## REQUIRED WORK
Starting at the line with "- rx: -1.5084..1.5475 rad" and stopping at the final line, retype the data below exactly; do not carry over any pictures.

## THE DATA
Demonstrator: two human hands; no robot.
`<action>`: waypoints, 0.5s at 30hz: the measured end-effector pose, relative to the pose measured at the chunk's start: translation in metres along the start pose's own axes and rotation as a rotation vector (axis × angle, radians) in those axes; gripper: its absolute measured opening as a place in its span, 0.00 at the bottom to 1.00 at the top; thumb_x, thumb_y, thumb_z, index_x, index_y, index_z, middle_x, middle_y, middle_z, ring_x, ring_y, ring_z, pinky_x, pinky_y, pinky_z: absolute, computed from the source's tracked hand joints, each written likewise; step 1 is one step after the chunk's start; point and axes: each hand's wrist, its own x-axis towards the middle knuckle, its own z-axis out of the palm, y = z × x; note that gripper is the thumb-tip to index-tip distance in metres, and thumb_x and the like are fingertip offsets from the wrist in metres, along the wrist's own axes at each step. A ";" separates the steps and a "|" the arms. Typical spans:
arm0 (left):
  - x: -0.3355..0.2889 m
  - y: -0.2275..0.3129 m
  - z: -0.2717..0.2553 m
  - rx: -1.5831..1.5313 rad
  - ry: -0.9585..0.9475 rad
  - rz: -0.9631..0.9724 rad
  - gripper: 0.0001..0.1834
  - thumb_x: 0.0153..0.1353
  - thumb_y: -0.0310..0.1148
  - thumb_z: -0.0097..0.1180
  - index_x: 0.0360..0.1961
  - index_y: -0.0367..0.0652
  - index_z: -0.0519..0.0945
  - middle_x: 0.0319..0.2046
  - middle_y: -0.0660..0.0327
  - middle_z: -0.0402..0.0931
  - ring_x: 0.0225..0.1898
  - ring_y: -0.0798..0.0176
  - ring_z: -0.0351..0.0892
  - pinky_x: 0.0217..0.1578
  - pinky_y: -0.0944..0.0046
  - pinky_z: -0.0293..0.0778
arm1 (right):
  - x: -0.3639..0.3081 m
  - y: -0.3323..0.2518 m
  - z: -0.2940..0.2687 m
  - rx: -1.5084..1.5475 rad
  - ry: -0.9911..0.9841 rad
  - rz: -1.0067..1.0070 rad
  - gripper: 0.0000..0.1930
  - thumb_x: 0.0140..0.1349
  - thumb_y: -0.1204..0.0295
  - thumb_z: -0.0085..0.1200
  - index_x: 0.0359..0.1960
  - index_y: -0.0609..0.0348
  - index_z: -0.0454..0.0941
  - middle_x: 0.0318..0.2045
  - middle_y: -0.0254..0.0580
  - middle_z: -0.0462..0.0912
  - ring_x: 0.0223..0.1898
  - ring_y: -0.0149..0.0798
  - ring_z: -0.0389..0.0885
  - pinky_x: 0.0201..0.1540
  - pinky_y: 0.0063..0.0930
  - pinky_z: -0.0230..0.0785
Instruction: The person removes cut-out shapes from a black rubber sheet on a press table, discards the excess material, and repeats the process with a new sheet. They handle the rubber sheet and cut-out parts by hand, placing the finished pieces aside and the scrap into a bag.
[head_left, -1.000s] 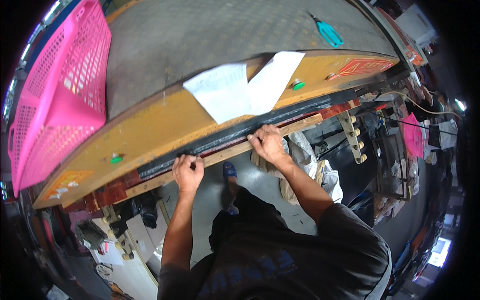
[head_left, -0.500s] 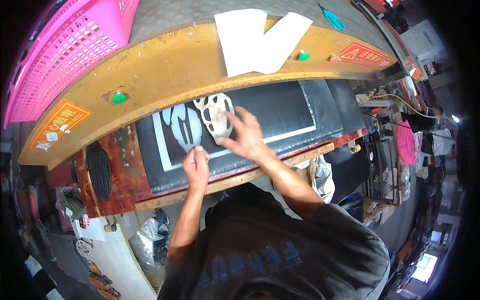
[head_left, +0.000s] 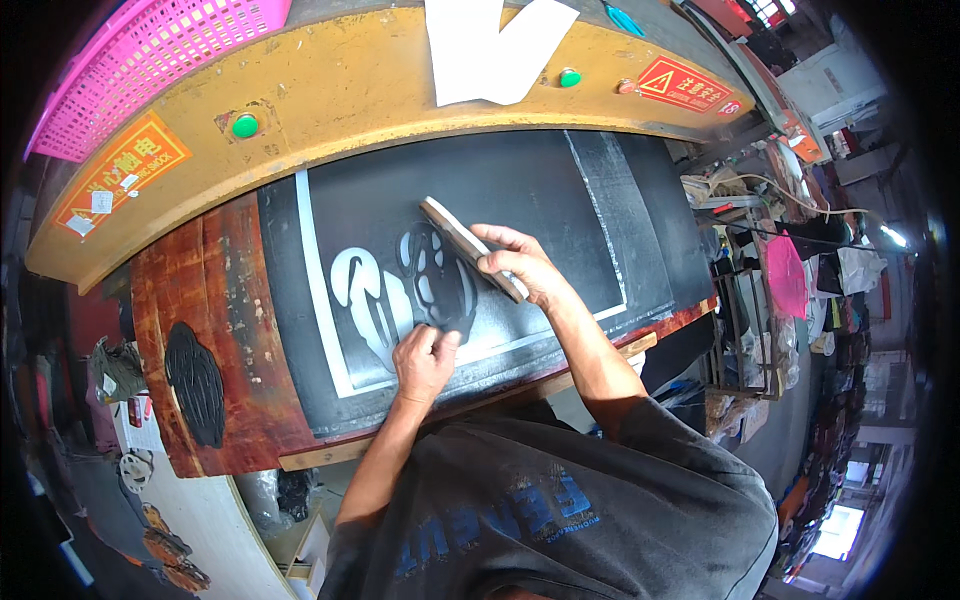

## THE ANSWER
  - rx: -1.5084..1.5475 rad
  - ry: -0.9911..0.9841 rad
  - rz: -1.0067..1.0070 rad
  - gripper: 0.0000..0.1930
  - thumb_x: 0.0140..0.1349
  - thumb_y: -0.1204..0.0295
  - thumb_z: -0.0085..0.1200
  - index_x: 0.0359..0.1960
  - index_y: -0.0609..0.0348
  - index_z: -0.0454..0.0941
  - middle_x: 0.0318..0.2045
  - middle_y: -0.0254..0.0580
  - middle_z: -0.0462..0.0912
  - ring_x: 0.0223..0.1898
  - ring_y: -0.0149..0.0798
  - ring_z: -0.0389..0.0885
  - pinky_x: 0.0201..0.1540
  - pinky_y: 0.0063..0.0930
  - pinky_z: -0.0230..0.0785
Instruction: The person removes cut-out shapes from a black rubber sheet on a press table, discards the excess material, and repeats the process with a new sheet. They handle the rubber sheet and cut-out parts by hand, placing the finished pieces aside and the scrap into a bag.
[head_left, -1.000s] 
[head_left, -0.500s] 
[head_left, +0.000s] 

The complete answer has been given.